27. Nanotechnology in Science and Fiction. Mr. Tanenbaum.Nanotechnology, which combines physics, chemistry, biology and engineering, is currently one of the most heavily funded and fastest growing areas of science. Depending upon what you read, nanotechnology may consumer our world or enable unlimited new materials, destroy life as we know it or enable immortality, lead us to squalor or utopia, or simply make better electronic gadgets. We will discuss current scientific research in contrast with a range of fiction by Philip Dick, Neil Stephenson, Kathleen Ann Goonan, Paul McEuen and others. How do science and fiction intermix and inspire each other? Can technology change our self-image and identity? Will technology enhance or subvert the development of the individual or our culture? We will examine how the existing media and literature influence and define both the science and popular culture of nanotechnology.
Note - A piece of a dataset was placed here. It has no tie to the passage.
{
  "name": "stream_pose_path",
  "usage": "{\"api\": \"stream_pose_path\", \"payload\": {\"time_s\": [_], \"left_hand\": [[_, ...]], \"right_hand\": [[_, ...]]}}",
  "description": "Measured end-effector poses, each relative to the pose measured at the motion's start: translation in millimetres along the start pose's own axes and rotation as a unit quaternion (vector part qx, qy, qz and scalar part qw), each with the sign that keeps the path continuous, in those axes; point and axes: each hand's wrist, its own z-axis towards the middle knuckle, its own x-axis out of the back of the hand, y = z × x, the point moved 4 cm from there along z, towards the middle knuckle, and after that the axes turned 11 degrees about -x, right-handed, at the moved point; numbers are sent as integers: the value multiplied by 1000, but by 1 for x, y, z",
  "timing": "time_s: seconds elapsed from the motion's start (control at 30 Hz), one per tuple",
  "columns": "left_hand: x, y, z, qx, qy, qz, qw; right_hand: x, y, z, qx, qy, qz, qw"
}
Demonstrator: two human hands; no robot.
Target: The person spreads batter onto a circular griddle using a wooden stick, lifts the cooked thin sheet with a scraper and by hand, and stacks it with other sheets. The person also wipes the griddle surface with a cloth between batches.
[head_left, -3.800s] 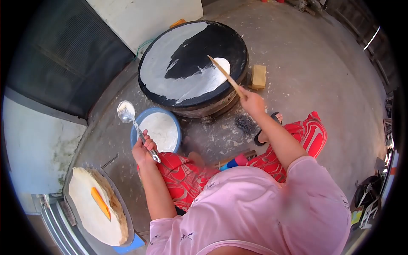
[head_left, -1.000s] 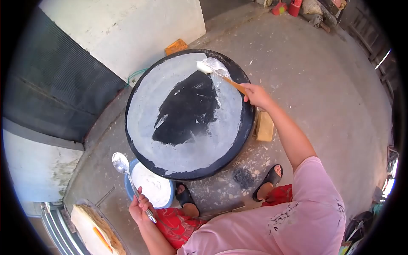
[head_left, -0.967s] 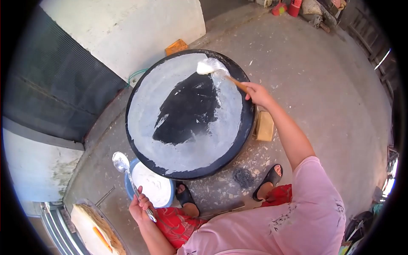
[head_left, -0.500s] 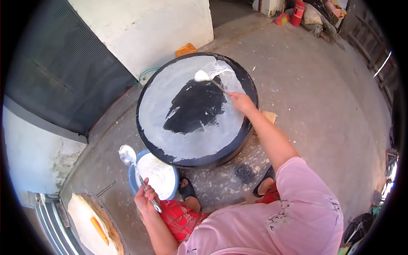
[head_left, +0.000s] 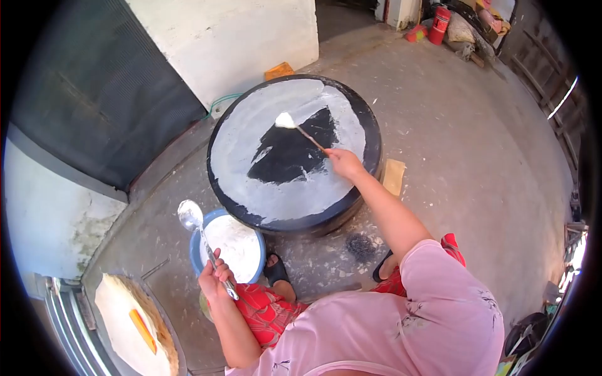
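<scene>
The left hand (head_left: 215, 279), lower left of centre, has its fingers curled around the handle of a silver metal ladle (head_left: 206, 245), its white-smeared bowl raised. The right hand (head_left: 344, 163), just right of centre, grips a thin brown wooden stick-like tool (head_left: 311, 140); its far end meets a lump of white batter (head_left: 285, 120) over the large round black griddle (head_left: 295, 155) at upper centre, coated around a bare dark patch. Below the griddle sits a round blue basin (head_left: 194, 247) of white batter. At lower left, a flat orange strip (head_left: 143, 331) lies on a stack of pale thin sheets (head_left: 122, 326).
</scene>
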Motion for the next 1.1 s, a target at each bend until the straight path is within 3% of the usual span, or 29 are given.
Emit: {"api": "stream_pose_path", "payload": {"time_s": [0.07, 0.13, 0.17, 0.23, 0.27, 0.4, 0.47, 0.5, 0.57, 0.6, 0.67, 0.7, 0.77, 0.8, 0.87, 0.9, 0.97, 1.03, 1.1], "left_hand": [[0, 0, -1, 5, 6, -4, 1000], [2, -1, -2, 0, 4, 4, 1000], [4, -1, -3, 1, 3, 18, 1000], [6, 1, -3, -5, 8, 19, 1000], [6, 2, -4, -2, 9, 19, 1000], [5, 7, -6, -13, 12, 30, 999], [7, 6, -5, -24, 15, 36, 999], [8, 6, -4, -23, 13, 35, 999], [5, 7, -2, -26, 9, 34, 999], [4, 7, -2, -18, 9, 31, 999], [4, 5, -3, -11, 11, 26, 1000], [4, 5, -4, -12, 11, 25, 1000], [4, 5, -5, -10, 8, 36, 999], [5, 6, -5, -16, -1, 46, 999], [4, 3, -5, -19, -2, 47, 999], [3, 4, -6, -23, -2, 53, 998], [3, 4, -5, -14, -2, 50, 999], [4, 5, -4, -6, -1, 46, 999], [6, 5, -3, 3, -10, 33, 999]], "right_hand": [[0, -29, -16, -2, -55, -6, 998], [23, -51, -24, -66, 38, -38, 996], [14, -42, -16, -65, 33, -39, 997], [-6, -35, -3, 40, 5, 1, 999], [-10, -34, -5, 34, -12, -63, 997], [20, -45, -36, -3, -120, -85, 989], [39, -34, -36, -52, 49, -64, 995], [28, -25, -33, -54, 46, -66, 995], [-8, -19, -23, 59, -7, -22, 998], [-12, -23, -27, 59, -10, -21, 998], [-16, -42, -45, 125, -45, -119, 984], [-2, -49, -52, 126, -46, -119, 984], [19, -49, -58, 20, -184, -117, 976], [19, -47, -60, 22, -184, -118, 975], [30, -37, -61, -22, 0, -71, 997], [15, -24, -55, -24, -3, -72, 997], [-30, -13, -38, 115, -89, -13, 989], [-26, -36, -56, 133, -95, -64, 985], [-7, -56, -73, 94, -170, -159, 968]]}}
28. Art Immersion. Ms. Cameron, Mr. Flaherty, and Mr. Taylor. There are three sections entitled Art Immersion, taught by Laurie Cameron, Tom Flaherty and Jim Taylor. Students who take Art Immersion will rotate through all three sections, with three and a half weeks each in dance, music and theatre. Students will get hands-on experience in each area and will focus on writing critically about performance. Students will journal and write short critiques using terminology appropriate to each of the three disciplines.